Dual peptide-mediated design of polymeric nanoparticles: towards precision prostate cancer targeting
Madhura Murar, Nanoscopy for Nanomedicine Group
A key bottleneck of current cancer treatments is the lack of selective targeting of cancer cells to reduce undesirable side-effects. Nanoparticles (NPs) allow for the design of ligand-coated materials that can fulfil this function but have not yet shown consistent clinical results to make the ‘magic bullet’ theory a paradigm. The inconsistencies may be due to a range of biological factors like differences in disease models or expression levels of target receptor(s). NP design parameters could play a key role in alleviating these inconsistencies and significantly influence the therapeutic efficacy. To further improve this efficacy, multi-ligand targeting strategies have been proposed, however, they remain controversial as they involve an intricate interplay between multitude of factors such as choice of ligands, their receptor binding affinities, NP surface densities, stoichiometric ratios etc., thereby calling for a thorough understanding of the impact of these properties to improve their targeting potential.
Within this context, we employ two cell targeting peptides (WQP and GE11) having different binding affinities to PSMA and EGFR receptors, which are known PCa biomarkers.

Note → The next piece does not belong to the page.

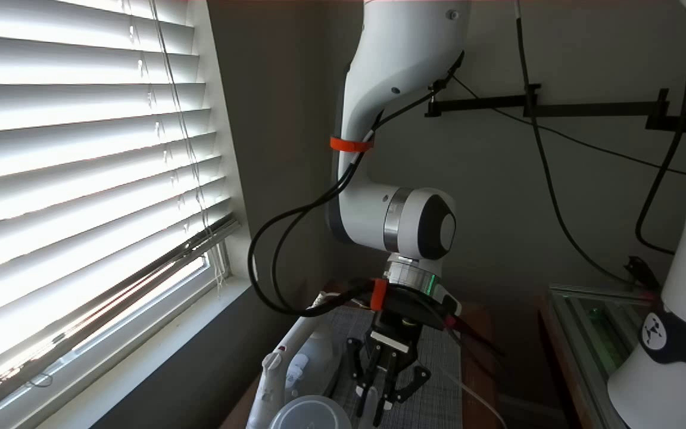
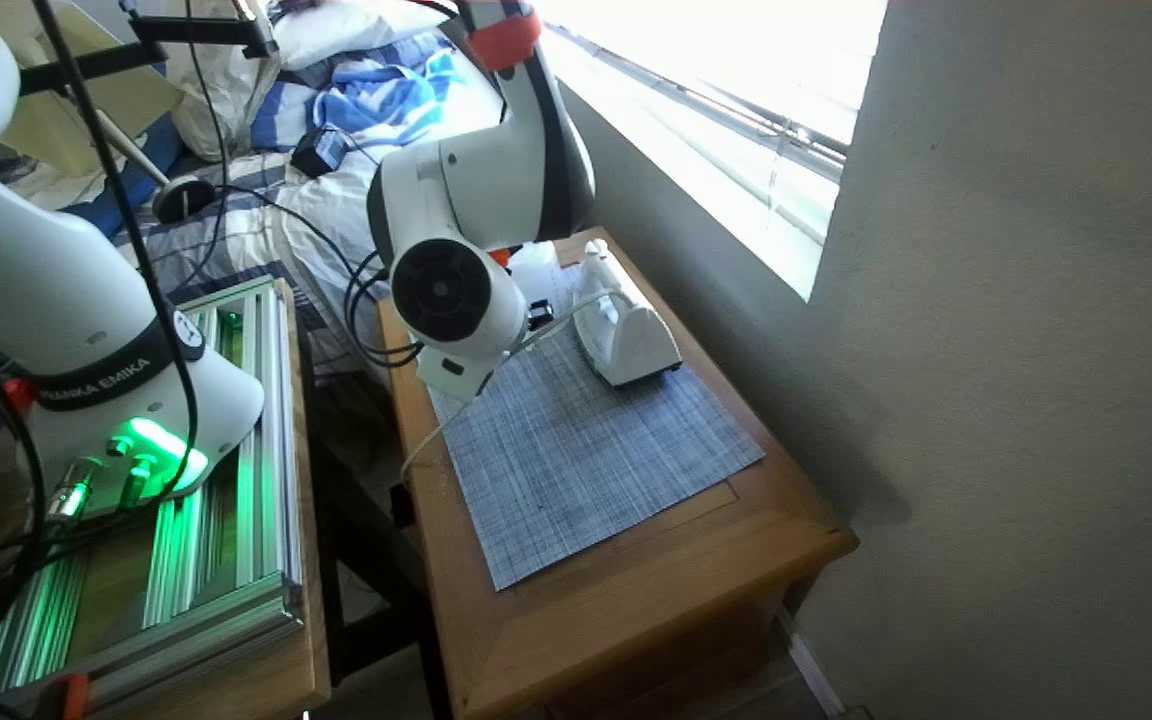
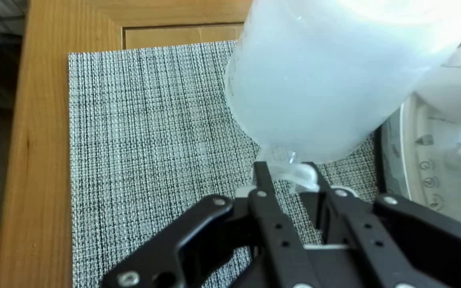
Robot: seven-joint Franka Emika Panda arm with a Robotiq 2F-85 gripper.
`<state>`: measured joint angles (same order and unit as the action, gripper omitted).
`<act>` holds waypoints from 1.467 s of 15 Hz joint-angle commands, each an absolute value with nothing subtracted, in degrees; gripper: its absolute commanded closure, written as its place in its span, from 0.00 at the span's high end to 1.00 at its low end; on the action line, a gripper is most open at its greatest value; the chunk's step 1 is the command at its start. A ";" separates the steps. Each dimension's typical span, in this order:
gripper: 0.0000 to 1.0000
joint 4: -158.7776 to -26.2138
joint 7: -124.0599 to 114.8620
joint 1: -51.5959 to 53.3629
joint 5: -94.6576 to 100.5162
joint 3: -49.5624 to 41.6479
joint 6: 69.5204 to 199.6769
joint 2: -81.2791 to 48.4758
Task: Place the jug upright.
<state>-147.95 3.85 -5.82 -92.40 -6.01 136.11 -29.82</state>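
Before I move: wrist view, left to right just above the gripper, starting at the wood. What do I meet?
Wooden tabletop → woven grey mat → translucent jug → white iron.

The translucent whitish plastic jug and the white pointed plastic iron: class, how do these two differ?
The jug is a rounded cylinder; the iron tapers to a nose. The jug's wall looks plain in the wrist view; the iron shows printed symbols there. The black fingers flank what looks like the jug's handle but stand apart from the iron. Both are whitish.
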 commanded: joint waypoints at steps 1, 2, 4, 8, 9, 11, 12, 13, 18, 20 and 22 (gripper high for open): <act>0.06 -147.49 3.28 -4.58 -93.41 -6.96 136.24 -29.74; 0.06 -148.00 3.12 -4.28 -92.98 -7.10 136.82 -28.81; 0.06 -149.80 2.36 -3.32 -91.43 -7.54 138.82 -25.42; 0.06 -152.65 -1.08 -0.68 -86.40 -7.95 145.29 -19.62; 0.06 -153.24 -2.53 -0.07 -84.66 -7.83 147.34 -18.40; 0.06 -154.66 -6.90 1.21 -79.89 -7.42 151.50 -15.59; 0.06 -155.38 -9.45 1.96 -77.12 -7.14 153.61 -14.36; 0.06 -156.01 -12.07 2.57 -74.31 -6.90 155.47 -13.39; 0.06 -159.36 -28.55 8.11 -56.67 -8.40 162.19 -9.45; 0.06 -157.11 -35.64 11.37 -48.97 -10.29 163.99 -12.17; 0.06 -157.37 -43.46 15.22 -40.37 -13.33 166.11 -12.42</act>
<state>-157.37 -33.08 9.73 -51.03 -8.93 163.07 -11.81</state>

We evaluate the effect of multivalency of low affinity WQP peptide over its monomeric form on PSMA targeting. We find that by increasing the valency of WQP on NP surface, we observe a higher cellular uptake of WQP-NPs over the monomeric form, attributing to a stronger avidity. Next, we assess the effect of two conjugation strategies using the high affinity GE11 peptide and study their impact on EGFR targeting in a systematic manner. We observe that conjugating GE11 peptide to PLGA-PEG polymer prior to NP formulation (pre-conjugation) allows for a higher and more controlled GE11 content on NP surface than conjugating it to formulated PLGA-PEG NPs (post-conjugation), consequently leading to a higher cellular uptake.
Based on these findings, we report a synthetic strategy for dual peptide-NPs with systematically varied properties, specifically surface valencies and ratios, and establish their impact on selective targeting in a prostate cancer (PCa) model. First, we study the impact of peptide valencies on NP surface of dual NPs in comparison to single peptide-NPs on the selective cellular uptake in different PCa cell lines. Once we establish optimal surface valency, we check the effect of different surface peptide ratios on cellular uptake and determine the optimal ratio for enhanced targeting of only those cells over-expressing both receptors, by the virtue of improved selectivity. Somewhat counterintuitively, we observe an increase in tumor cell uptake of NPs with lower peptide density, which can be attributed to improved surface distribution of the peptide, allowing for an enhanced availability to react with target receptor. This increase in uptake is a result of the two peptides acting in co-operation, as opposed to simply an additive effect. Our findings demonstrate that through refined design and well-characterized NP formulations, dual-peptide targeted nanosystems hold potential to provide precise cancer treatments.
This PhD Discussion session will be held at Tower I, 11th floor Baobab room, at 10:00am.